◆ EXERCISE BRIEF:
Copy the listing exactly, leaving out every picture.

INFORMATION SUPPLIED START

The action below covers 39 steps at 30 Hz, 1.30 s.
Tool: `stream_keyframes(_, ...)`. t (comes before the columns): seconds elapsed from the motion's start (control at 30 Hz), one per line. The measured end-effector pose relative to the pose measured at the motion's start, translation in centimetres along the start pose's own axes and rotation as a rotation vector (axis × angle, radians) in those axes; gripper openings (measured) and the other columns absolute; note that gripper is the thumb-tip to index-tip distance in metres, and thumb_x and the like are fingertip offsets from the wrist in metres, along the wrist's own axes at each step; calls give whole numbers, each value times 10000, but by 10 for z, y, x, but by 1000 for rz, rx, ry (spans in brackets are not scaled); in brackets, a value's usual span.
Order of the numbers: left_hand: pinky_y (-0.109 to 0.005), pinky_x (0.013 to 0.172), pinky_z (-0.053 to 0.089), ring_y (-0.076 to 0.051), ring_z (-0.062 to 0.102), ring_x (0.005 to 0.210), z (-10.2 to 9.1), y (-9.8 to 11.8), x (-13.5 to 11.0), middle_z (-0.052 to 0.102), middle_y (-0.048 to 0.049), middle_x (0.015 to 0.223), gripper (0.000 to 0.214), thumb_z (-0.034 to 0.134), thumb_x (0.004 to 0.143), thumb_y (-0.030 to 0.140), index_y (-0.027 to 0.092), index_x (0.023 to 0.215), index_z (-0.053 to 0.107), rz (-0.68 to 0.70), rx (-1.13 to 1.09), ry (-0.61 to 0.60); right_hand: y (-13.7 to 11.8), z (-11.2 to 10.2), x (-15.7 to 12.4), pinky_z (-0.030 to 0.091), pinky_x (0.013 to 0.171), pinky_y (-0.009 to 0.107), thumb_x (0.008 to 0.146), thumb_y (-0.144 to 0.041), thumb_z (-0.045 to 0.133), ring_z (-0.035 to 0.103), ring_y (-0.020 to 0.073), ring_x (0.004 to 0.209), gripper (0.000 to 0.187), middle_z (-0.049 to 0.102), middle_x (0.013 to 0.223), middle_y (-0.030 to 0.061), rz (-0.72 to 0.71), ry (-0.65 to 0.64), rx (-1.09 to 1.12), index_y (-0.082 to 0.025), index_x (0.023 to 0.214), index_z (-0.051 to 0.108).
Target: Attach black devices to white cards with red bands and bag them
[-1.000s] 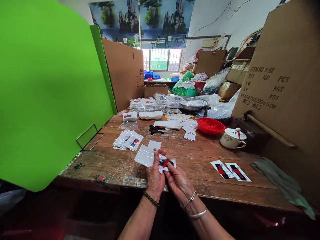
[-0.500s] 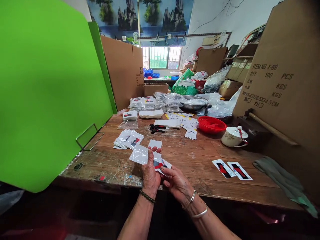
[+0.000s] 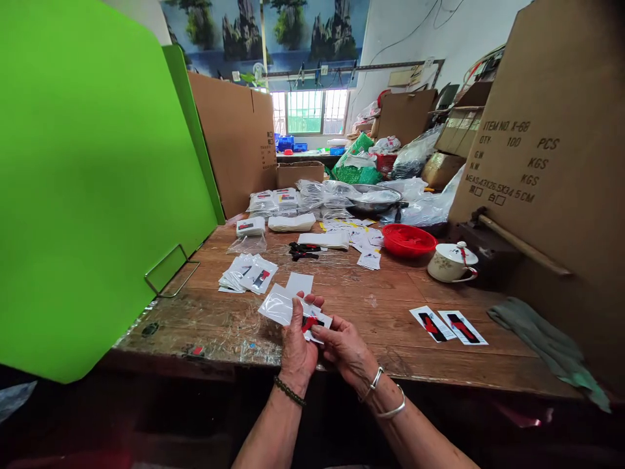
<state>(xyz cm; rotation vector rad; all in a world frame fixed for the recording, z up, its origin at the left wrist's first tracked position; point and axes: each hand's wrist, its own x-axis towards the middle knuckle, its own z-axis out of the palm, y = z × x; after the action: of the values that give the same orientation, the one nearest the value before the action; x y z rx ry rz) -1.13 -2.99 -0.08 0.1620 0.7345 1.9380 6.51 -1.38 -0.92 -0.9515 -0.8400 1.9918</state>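
My left hand (image 3: 297, 345) is closed, its thumb pressing on a glossy clear plastic sleeve (image 3: 276, 305) with white in it. In my right hand (image 3: 350, 352), thumb and fingers pinch a white card (image 3: 321, 319) that bears a red and black piece. The card's left part lies against my left fingers and the sleeve; how far it sits inside is hidden. Just beyond my fingertips is a white card (image 3: 299, 284). To the left lies a loose pile of sleeved cards (image 3: 249, 273). Two cards with red and black pieces (image 3: 432, 324) lie to the right.
Farther back are black pieces (image 3: 303, 251), stacks of white cards (image 3: 325, 241), scattered printed cards (image 3: 368, 259) and bagged packs (image 3: 273, 198). A red bowl (image 3: 409, 241), lidded cup (image 3: 452, 262) and grey cloth (image 3: 537, 339) stand or lie right. A green panel (image 3: 97, 163) borders the left.
The view has shifted slightly. Both hands stay together; the held card has tilted and moved a little closer against the sleeve, showing more of its black part.
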Motion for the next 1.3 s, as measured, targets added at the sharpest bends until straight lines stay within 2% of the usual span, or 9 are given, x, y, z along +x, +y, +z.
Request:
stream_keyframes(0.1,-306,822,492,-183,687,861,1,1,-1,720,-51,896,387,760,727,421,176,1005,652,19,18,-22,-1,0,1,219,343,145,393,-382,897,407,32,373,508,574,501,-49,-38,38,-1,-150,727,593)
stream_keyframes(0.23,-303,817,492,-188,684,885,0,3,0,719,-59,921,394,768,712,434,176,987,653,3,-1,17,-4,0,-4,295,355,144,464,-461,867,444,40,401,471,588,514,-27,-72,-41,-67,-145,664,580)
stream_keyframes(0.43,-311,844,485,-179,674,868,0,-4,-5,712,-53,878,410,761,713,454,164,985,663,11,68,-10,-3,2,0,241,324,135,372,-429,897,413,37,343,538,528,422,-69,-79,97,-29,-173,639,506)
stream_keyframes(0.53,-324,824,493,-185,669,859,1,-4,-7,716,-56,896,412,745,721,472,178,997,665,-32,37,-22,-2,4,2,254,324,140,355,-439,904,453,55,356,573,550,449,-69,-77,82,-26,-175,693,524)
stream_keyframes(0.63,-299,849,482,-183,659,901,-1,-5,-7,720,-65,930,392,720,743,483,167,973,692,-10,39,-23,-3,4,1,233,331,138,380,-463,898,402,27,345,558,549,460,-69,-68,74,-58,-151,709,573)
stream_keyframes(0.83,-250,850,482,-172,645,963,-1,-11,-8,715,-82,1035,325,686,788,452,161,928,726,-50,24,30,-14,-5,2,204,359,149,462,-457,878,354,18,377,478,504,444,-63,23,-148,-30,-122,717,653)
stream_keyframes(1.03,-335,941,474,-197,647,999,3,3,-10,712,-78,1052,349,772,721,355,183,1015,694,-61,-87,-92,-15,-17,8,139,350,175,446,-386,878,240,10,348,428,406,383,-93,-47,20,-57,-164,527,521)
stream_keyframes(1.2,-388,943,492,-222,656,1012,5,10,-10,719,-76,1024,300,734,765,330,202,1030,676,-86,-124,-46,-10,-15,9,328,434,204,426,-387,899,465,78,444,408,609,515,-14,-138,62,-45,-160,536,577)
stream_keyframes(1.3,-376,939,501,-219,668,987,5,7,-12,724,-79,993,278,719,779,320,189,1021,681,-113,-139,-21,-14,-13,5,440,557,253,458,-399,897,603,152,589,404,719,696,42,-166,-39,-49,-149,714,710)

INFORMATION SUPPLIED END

◆ ANSWER TO THIS TASK:
The action below covers 39 steps at 30 Hz, 1.30 s.
Tool: `stream_keyframes(_, ...)`. t (comes before the columns): seconds elapsed from the motion's start (control at 30 Hz), one per line. The measured end-effector pose relative to the pose measured at the motion's start, translation in centimetres along the start pose's own axes and rotation as a rotation vector (axis × angle, radians) in those axes; gripper openings (measured) and the other columns absolute; note that gripper is the thumb-tip to index-tip distance in metres, and thumb_x and the like are fingertip offsets from the wrist in metres, along the wrist's own axes at each step; calls give whole numbers, each value times 10000, but by 10 for z, y, x, but by 1000 for rz, rx, ry (spans in brackets are not scaled); in brackets, a value's usual span.
Order of the numbers: left_hand: pinky_y (-0.109 to 0.005), pinky_x (0.013 to 0.172), pinky_z (-0.053 to 0.089), ring_y (-0.076 to 0.051), ring_z (-0.062 to 0.102), ring_x (0.005 to 0.210), z (-10.2 to 9.1), y (-9.8 to 11.8), x (-13.5 to 11.0), middle_z (-0.052 to 0.102), middle_y (-0.048 to 0.049), middle_x (0.015 to 0.223), gripper (0.000 to 0.214), thumb_z (-0.034 to 0.134), thumb_x (0.004 to 0.143), thumb_y (-0.030 to 0.140), index_y (-0.027 to 0.092), index_x (0.023 to 0.215), index_z (-0.053 to 0.107), rz (-0.68 to 0.70), rx (-1.13 to 1.09), ry (-0.61 to 0.60); right_hand: y (-13.7 to 11.8), z (-11.2 to 10.2), x (-15.7 to 12.4), pinky_z (-0.030 to 0.091), pinky_x (0.013 to 0.171), pinky_y (-0.009 to 0.107), thumb_x (0.008 to 0.146), thumb_y (-0.144 to 0.041), thumb_z (-0.045 to 0.133), ring_z (-0.035 to 0.103), ring_y (-0.020 to 0.073), ring_x (0.004 to 0.209), gripper (0.000 to 0.187), middle_z (-0.049 to 0.102), middle_x (0.013 to 0.223), middle_y (-0.030 to 0.061), rz (-0.72 to 0.71), ry (-0.65 to 0.64), rx (-1.09 to 1.12), index_y (-0.082 to 0.025), index_x (0.023 to 0.214), index_z (-0.051 to 0.108).
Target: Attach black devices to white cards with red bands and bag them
[-1.000s] 
[-0.500s] 
[+0.000s] 
<state>(xyz cm; rotation vector rad; all in a world frame fixed for the recording, z up, its origin at the left wrist's first tracked position; point and axes: each hand's wrist, its own x-axis towards the middle knuckle, its own z-axis out of the palm, y = z × x; after the action: of the values that give the same orientation, the one nearest the value before the action; x y z rx ry rz) -1.13 -2.99 -0.08 0.1620 0.7345 1.9380 6.51 -1.38 -0.92 -0.9515 -0.8400 1.9918</state>
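My left hand (image 3: 297, 345) is closed, its thumb pressing on a glossy clear plastic sleeve (image 3: 276, 305) with white in it. In my right hand (image 3: 350, 352), thumb and fingers pinch a white card (image 3: 321, 319) that bears a red and black piece. The card's left part lies against my left fingers and the sleeve; how far it sits inside is hidden. Just beyond my fingertips is a white card (image 3: 299, 284). To the left lies a loose pile of sleeved cards (image 3: 249, 273). Two cards with red and black pieces (image 3: 432, 324) lie to the right.
Farther back are black pieces (image 3: 303, 251), stacks of white cards (image 3: 325, 241), scattered printed cards (image 3: 368, 259) and bagged packs (image 3: 273, 198). A red bowl (image 3: 409, 241), lidded cup (image 3: 452, 262) and grey cloth (image 3: 537, 339) stand or lie right. A green panel (image 3: 97, 163) borders the left.
The view has shifted slightly. Both hands stay together; the held card has tilted and moved a little closer against the sleeve, showing more of its black part.
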Motion for the next 1.3 s, as measured, targets added at the sharpest bends until straight lines stay within 2% of the usual span, or 9 are given, x, y, z along +x, +y, +z.
Request:
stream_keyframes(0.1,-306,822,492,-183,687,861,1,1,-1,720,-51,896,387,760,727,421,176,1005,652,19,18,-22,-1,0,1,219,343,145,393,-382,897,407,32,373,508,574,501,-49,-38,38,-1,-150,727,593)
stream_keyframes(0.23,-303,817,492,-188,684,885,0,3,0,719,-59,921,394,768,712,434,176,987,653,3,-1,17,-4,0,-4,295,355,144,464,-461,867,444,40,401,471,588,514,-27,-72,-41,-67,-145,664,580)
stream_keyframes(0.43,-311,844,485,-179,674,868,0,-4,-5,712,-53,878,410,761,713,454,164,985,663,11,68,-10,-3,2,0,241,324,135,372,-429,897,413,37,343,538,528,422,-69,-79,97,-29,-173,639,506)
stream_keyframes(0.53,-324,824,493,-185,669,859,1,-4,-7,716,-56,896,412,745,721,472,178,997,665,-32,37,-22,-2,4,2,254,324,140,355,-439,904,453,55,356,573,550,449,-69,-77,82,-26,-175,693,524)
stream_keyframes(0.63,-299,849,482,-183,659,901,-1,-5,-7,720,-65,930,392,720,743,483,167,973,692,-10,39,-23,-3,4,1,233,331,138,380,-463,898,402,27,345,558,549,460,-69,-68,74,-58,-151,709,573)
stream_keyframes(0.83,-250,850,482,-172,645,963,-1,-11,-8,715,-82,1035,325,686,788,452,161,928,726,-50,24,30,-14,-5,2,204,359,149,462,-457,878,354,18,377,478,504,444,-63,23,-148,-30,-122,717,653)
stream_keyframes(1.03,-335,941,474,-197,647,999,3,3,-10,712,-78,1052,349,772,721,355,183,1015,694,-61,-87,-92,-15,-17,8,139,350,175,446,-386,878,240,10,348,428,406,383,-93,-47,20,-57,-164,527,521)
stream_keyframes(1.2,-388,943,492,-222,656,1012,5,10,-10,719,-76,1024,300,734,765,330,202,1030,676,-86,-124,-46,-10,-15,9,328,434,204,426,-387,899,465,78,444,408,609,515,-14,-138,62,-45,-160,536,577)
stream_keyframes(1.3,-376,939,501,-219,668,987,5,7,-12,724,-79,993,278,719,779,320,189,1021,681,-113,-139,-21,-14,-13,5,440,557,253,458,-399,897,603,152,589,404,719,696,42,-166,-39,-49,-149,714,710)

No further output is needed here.